If the accessor does not provide the required information, they will lose access to the dataset.

9. One month before a working group lose access to the dataset, an email needs to be sent to the requestor and accessors to remind them about the renewal process. In the email, they would find the instructions on what they need to provide to be able to keep their access.

10. If an accessor no longer need access to the data set, they would need to provide a final use statement to the dataset. 

    1. All accessors in their request will lose access to the dataset.
    2. Only the accessor will lose access to the dataset. Other accessors in the same request will need to go through the annual review process described in use case #8 to keep their access.

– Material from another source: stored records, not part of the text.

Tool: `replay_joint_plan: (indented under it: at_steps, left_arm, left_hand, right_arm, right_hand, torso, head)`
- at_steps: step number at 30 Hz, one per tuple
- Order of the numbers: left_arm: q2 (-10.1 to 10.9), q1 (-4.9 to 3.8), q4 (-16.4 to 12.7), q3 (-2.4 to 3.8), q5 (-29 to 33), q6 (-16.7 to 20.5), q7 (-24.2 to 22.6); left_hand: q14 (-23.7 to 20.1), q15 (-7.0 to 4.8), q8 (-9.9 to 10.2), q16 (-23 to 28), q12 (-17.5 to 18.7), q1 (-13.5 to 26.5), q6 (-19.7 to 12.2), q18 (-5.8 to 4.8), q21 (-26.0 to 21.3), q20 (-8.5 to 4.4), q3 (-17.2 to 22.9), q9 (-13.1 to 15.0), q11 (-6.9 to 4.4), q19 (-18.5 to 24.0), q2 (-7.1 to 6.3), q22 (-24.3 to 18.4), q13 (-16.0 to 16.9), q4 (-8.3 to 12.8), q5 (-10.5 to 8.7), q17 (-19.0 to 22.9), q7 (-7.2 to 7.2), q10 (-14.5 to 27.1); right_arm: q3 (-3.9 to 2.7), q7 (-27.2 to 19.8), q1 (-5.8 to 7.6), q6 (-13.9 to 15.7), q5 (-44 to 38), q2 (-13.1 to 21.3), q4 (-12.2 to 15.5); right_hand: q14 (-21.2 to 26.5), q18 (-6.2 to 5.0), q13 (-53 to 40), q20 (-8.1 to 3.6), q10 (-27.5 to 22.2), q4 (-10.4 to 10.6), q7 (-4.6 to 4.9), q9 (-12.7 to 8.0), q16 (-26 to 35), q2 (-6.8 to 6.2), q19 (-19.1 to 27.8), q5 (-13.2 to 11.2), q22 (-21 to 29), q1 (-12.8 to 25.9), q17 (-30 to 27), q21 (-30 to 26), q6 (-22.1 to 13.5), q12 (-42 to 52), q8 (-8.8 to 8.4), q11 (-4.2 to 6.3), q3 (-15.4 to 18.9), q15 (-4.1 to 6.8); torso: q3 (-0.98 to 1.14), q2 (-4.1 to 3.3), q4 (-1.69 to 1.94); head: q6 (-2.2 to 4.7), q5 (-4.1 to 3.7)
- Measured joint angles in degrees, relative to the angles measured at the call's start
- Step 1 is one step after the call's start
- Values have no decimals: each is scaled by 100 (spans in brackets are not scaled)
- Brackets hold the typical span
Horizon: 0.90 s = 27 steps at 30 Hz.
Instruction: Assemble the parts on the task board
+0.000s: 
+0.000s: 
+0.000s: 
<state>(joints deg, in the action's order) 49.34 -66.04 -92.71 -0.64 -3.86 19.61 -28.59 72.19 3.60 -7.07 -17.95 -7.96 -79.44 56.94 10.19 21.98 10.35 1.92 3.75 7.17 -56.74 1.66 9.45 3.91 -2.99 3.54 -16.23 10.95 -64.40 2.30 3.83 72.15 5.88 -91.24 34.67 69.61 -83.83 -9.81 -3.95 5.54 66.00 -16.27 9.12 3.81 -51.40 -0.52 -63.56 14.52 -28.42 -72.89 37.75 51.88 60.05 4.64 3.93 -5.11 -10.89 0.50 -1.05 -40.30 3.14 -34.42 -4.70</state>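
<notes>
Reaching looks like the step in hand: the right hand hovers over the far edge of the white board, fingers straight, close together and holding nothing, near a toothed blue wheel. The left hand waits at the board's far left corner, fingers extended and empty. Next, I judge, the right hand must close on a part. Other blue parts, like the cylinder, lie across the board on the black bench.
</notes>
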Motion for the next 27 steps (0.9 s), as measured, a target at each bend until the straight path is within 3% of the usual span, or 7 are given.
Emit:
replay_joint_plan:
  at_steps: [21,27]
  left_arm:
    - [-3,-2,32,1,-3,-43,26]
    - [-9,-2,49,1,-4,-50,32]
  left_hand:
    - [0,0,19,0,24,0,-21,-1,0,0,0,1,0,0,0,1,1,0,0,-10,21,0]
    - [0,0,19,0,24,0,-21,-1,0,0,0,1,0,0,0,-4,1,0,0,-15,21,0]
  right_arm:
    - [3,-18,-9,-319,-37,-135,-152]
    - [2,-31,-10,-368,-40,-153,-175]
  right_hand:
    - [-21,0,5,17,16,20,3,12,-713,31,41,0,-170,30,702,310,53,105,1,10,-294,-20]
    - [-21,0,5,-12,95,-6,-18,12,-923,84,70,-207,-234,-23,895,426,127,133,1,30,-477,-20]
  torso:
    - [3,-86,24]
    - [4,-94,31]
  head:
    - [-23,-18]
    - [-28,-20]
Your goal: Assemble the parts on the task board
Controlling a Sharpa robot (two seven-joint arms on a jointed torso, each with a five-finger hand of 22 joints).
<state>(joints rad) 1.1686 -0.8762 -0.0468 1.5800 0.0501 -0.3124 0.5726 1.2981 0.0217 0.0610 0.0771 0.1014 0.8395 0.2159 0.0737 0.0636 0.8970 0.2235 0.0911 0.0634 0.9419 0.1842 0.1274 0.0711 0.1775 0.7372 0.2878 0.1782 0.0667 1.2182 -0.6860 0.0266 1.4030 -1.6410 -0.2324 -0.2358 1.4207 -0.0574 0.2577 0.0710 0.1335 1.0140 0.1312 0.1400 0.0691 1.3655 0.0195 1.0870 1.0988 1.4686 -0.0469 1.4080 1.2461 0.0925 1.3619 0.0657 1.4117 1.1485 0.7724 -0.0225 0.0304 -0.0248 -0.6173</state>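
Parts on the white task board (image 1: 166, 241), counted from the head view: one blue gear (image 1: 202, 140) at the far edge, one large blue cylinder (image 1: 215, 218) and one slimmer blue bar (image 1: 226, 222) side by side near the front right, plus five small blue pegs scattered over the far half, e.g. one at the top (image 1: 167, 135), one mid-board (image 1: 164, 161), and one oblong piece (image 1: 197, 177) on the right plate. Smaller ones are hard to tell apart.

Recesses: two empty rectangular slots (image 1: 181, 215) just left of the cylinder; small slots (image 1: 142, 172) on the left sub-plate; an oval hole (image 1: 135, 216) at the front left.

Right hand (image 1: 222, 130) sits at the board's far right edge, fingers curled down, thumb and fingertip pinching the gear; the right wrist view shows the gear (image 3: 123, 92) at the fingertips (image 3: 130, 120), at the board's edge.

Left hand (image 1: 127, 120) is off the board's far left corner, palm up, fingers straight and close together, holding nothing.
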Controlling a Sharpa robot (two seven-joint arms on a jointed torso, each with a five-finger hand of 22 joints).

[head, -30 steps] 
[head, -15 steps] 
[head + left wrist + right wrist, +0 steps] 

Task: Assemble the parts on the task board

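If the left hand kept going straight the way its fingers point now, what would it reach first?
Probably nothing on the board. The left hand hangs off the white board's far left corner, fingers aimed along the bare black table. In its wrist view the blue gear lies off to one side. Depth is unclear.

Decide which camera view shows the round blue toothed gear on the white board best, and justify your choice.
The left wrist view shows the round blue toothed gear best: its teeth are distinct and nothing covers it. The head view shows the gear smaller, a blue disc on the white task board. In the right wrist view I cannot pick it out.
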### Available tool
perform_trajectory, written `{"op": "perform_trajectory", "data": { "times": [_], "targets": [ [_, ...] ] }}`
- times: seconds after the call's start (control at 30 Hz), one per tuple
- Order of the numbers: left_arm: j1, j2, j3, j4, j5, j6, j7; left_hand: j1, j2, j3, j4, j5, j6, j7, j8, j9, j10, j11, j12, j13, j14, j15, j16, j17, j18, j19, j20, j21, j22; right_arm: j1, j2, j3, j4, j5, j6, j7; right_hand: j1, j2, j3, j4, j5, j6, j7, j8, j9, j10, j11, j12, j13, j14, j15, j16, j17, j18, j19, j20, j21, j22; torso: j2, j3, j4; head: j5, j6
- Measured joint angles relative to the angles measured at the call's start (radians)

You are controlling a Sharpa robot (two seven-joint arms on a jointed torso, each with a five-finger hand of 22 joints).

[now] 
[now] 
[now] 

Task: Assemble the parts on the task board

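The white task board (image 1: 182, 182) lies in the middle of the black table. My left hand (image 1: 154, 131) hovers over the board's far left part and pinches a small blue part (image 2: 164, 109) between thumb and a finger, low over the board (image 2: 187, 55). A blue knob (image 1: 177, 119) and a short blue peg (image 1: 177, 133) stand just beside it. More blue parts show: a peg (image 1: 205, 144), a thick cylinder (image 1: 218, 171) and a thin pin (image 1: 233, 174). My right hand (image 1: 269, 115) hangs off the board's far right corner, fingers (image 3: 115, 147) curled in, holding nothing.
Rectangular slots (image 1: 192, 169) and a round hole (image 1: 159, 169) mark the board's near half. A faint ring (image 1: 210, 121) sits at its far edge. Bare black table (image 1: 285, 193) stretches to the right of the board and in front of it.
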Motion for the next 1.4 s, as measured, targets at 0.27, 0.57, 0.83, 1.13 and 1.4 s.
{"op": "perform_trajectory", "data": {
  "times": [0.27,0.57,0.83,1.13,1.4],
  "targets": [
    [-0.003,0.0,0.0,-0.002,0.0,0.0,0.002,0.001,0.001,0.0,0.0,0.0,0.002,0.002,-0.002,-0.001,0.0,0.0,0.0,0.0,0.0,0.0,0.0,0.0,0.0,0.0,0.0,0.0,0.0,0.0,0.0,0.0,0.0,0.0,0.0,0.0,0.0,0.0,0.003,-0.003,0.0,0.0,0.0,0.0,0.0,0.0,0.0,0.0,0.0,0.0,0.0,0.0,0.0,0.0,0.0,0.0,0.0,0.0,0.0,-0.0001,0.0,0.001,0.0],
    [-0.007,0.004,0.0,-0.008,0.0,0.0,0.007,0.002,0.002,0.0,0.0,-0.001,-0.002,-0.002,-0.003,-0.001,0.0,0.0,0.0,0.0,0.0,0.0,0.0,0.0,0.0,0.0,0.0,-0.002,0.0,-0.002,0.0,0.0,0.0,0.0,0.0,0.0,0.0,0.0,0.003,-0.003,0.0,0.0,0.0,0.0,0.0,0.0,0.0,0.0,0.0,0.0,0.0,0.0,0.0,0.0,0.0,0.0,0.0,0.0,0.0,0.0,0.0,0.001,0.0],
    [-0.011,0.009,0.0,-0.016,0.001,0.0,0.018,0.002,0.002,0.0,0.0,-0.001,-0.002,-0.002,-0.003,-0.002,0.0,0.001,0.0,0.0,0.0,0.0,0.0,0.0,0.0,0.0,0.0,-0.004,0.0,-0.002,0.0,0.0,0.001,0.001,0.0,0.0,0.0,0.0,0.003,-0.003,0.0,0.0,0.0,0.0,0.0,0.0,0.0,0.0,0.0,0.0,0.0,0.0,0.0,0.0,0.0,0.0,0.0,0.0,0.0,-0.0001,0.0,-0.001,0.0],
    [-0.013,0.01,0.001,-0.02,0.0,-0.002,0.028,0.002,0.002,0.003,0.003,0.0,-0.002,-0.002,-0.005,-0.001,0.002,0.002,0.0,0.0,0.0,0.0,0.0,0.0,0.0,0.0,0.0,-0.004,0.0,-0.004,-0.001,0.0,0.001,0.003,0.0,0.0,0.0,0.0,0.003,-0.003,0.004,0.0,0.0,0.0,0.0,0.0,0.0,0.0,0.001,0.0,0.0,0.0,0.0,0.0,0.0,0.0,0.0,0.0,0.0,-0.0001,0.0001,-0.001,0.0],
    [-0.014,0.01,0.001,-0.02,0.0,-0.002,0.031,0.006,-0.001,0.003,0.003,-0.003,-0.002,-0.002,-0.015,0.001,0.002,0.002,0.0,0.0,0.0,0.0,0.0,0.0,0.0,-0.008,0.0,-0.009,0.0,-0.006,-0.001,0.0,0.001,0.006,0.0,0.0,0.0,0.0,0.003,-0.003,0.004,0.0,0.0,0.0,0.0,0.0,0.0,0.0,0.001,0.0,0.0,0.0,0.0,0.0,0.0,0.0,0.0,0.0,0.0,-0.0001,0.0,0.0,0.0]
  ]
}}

11. Every 6 months, a reviewer would download all requests related information including:

    • DUC
    • Intended Data Use Statement

zip them up and send them to the data contributor.

12. An accessor needs to see how other people are using the data. They need to be able to see the following information from other's submission:

    • The name of the project lead
    • The Institution 
    • Intended Data Use Statement

Since use case #6b, a reviewer would decide to exclude some requests' information from being public to eliminate duplicates set of the information above.

13. A requestor wants to change their intended data use statement after it's public. They would submit their new statement and expects the information on the public page to change accordingly.